Pastor Mark

The Average Jesus

It never hurts to start with a laugh. So I thought I’d share with you something I came across recently by way of Facebook – the source of all the best sermon fodder. 

It is a collection of celebrity portraits put together by an artist named Danny Evans. But these aren’t just any celebrity portraits. The premise of this collection, or of this project, or whatever you want to call it, is to have created images of what celebrities might look like if they weren’t celebrities… if they didn’t have stylists and personal shoppers; if they didn’t get paid to exercise; if they didn’t have access to wardrobe changes between breakfast, lunch, and dinner; or maybe, if they never got “discovered,” and made it to the big time, in the first place.

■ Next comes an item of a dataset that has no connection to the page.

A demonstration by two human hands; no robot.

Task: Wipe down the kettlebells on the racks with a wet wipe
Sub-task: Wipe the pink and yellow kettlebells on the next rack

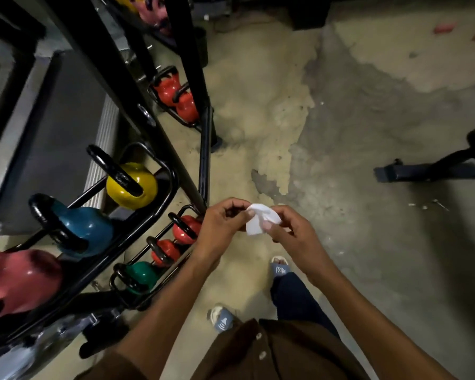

So, imagine an average Tom Cruise…

CMas Eve - Tom Cruise.jpg

Or an everyday Rihanna…

CMas Eve - Rihanna.jpg

What about a run-of-the-mill Miley Cyrus…

CMas Eve - Miley C.jpg

Or Jennifer Anniston, as a cat-lady…

CMas Eve - Anniston.jpg

And what about some Power Couples, without so much clout:

Like Jay-Z and Beyonce

CMas Eve - JZ and B.jpg

Or, Brad Pitt and Angelina Jolie…

CMas Eve - PittJolie.jpg

Now I would bet all of Jay-Z’s money that this photoshop artist didn’t set out with a theological agenda when he put these portraits together. I don’t even think he meant to make a social statement of any significance. I’m pretty sure he was just having a little fun. But I saw these pictures and thought about them as a twist on the message of Christmas and the Good News that brings us here tonight.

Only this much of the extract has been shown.